It seems to me that on Windows with Visual C++ (at least up to VS2015) std::cout cannot output UTF-8-encoded-text, but std::wcout correctly outputs UTF-16-encoded text.
This compilable code snippet correctly outputs your string containing German characters:
#include <fcntl.h>
#include <io.h>
#include <iostream>
int main()
{
_setmode(_fileno(stdout), _O_U16TEXT);
// ü : U+00FC
// ß : U+00DF
const wchar_t * text = L"mit freundlichen Gr\u00FC\u00DFen";
std::wcout << text << L'\n';
}
Note the use of a UTF-16-encoded wchar_t string.
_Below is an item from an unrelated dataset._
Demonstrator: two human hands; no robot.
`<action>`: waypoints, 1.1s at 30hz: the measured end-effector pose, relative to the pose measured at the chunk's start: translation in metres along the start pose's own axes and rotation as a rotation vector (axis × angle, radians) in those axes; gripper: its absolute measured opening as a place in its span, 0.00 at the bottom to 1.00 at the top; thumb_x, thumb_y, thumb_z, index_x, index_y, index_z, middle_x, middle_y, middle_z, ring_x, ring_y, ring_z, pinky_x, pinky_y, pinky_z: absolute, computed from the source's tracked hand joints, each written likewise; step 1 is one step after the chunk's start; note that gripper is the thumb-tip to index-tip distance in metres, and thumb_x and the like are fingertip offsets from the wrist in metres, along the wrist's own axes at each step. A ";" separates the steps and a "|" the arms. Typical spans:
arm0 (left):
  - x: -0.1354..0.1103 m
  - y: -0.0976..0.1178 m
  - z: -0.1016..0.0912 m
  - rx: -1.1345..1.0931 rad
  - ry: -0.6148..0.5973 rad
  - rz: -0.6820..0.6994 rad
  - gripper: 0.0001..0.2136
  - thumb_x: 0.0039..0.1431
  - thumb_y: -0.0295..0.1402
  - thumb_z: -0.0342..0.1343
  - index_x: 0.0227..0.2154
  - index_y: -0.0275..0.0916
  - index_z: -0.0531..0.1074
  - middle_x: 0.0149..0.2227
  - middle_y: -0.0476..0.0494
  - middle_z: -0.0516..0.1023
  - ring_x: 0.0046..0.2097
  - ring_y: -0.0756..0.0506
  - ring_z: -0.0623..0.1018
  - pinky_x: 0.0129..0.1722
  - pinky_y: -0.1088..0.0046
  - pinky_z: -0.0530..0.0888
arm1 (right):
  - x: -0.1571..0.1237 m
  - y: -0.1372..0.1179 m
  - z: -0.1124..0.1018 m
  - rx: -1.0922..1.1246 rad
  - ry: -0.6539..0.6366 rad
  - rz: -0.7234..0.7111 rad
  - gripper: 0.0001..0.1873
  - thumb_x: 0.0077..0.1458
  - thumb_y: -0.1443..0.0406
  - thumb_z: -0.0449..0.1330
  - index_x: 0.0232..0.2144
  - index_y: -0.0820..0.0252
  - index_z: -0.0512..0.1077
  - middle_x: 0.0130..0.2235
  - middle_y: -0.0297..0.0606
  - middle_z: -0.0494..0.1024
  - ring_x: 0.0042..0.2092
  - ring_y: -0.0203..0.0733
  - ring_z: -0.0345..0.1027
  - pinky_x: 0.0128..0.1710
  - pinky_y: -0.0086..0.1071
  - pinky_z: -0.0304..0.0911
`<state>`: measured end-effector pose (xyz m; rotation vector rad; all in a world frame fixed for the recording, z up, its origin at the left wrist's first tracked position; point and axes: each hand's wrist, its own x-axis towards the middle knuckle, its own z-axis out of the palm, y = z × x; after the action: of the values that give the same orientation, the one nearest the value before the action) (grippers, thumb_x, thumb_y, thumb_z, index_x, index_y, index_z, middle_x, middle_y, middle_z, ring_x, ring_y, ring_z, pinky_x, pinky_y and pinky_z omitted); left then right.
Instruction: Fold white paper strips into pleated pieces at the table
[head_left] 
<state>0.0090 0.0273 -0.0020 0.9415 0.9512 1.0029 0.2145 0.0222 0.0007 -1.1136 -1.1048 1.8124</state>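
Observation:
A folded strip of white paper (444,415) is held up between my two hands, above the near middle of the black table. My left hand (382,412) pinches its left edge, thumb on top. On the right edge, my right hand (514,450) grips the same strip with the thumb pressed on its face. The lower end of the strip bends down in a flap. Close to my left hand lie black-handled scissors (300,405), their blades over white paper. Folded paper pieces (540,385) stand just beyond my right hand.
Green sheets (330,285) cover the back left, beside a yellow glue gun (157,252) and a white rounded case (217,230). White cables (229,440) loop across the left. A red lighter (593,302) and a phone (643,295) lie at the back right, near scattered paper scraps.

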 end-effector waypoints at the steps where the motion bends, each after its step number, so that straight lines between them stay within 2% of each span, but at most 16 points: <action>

On a more general note, I would suggest you using the UTF-8 encoding (and for example storing text in std::strings) in your cross-platform C++ portions of code, and convert to UTF-16-encoded text at the Windows boundary.
To convert between UTF-8 and UTF-16 you can use Windows APIs like MultiByteToWideChar and WideCharToMultiByte. These are C APIs, that can be safely and conveniently wrapped in C++ code (more details can be found in this MSDN article, and you can find compilable C++ code here on GitHub).
On my system the following produces the correct output. Try it on your system. I am confident that it will produce similar results.
#include <string>
#include <iostream>
using namespace std;
int main()
{
string s="mit freundlichen Grüßen";
cout << s << endl;
return 0;
}
If it is ok, then this points to the web transfer not being 8-bit clean.
Mike.
containing unicode characters
You forgot to specify which unicode encoding does the string contain. There is the "narrow" UTF-8, which can be stored in a std::string and printed using std::cout, as well as wider variants, which can't. It is crucial to know which encoding you're dealing with. For the remainder of my answer, I'm going to assume you want to use UTF-8.
When I want to print this string with:
cout << UnicodeString << endl;
EDIT:
Important to note, the application is a CGI running on Ubuntu, replying on browser requests
The concerns here are slightly different from printing onto a terminal.
You need to set the Content-Type response header appropriately or else the client cannot know how to interpret the response. For example Content-Type: application/json; charset=utf-8.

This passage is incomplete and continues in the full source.